[The task]
For each line below, print it again exactly as shown.
□ □ □ □
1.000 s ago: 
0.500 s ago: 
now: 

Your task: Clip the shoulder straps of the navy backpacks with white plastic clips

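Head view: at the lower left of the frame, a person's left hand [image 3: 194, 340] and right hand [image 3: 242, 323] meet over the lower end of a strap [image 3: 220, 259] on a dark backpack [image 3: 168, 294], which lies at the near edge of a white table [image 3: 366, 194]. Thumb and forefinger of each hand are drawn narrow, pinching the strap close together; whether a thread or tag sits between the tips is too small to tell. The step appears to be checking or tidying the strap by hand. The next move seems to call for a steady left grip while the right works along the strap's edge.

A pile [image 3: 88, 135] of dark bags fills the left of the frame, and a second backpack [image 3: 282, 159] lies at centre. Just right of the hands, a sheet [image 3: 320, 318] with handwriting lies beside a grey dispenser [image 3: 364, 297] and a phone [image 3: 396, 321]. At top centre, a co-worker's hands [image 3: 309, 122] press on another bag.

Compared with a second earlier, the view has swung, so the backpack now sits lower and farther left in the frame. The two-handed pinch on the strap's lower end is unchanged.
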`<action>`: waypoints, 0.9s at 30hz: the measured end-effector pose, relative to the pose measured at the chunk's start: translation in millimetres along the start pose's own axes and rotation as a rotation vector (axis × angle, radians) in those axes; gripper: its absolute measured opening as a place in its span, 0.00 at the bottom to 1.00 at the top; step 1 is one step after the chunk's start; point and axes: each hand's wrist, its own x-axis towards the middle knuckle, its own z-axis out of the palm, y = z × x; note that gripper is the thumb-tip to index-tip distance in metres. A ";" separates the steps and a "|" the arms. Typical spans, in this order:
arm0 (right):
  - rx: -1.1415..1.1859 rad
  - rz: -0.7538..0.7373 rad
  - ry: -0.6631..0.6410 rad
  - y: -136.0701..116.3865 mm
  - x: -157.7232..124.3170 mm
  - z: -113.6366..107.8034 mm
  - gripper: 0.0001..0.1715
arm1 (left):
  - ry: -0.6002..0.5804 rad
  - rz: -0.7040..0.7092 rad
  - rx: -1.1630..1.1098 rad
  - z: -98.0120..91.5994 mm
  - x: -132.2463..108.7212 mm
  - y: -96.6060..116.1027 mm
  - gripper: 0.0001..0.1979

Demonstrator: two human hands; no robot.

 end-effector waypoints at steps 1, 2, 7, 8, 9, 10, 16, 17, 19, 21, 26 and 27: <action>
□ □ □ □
[Finished exercise]
1.000 s ago: 
0.500 s ago: 
now: 

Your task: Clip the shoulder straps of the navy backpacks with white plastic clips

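Head view: at the lower left of the frame, a person's left hand [image 3: 194, 340] and right hand [image 3: 242, 323] meet over the lower end of a strap [image 3: 220, 259] on a dark backpack [image 3: 168, 294], which lies at the near edge of a white table [image 3: 366, 194]. Thumb and forefinger of each hand are drawn narrow, pinching the strap close together; whether a thread or tag sits between the tips is too small to tell. The step appears to be checking or tidying the strap by hand. The next move seems to call for a steady left grip while the right works along the strap's edge.

A pile [image 3: 88, 135] of dark bags fills the left of the frame, and a second backpack [image 3: 282, 159] lies at centre. Just right of the hands, a sheet [image 3: 320, 318] with handwriting lies beside a grey dispenser [image 3: 364, 297] and a phone [image 3: 396, 321]. At top centre, a co-worker's hands [image 3: 309, 122] press on another bag.

Compared with a second earlier, the view has swung, so the backpack now sits lower and farther left in the frame. The two-handed pinch on the strap's lower end is unchanged.
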`<action>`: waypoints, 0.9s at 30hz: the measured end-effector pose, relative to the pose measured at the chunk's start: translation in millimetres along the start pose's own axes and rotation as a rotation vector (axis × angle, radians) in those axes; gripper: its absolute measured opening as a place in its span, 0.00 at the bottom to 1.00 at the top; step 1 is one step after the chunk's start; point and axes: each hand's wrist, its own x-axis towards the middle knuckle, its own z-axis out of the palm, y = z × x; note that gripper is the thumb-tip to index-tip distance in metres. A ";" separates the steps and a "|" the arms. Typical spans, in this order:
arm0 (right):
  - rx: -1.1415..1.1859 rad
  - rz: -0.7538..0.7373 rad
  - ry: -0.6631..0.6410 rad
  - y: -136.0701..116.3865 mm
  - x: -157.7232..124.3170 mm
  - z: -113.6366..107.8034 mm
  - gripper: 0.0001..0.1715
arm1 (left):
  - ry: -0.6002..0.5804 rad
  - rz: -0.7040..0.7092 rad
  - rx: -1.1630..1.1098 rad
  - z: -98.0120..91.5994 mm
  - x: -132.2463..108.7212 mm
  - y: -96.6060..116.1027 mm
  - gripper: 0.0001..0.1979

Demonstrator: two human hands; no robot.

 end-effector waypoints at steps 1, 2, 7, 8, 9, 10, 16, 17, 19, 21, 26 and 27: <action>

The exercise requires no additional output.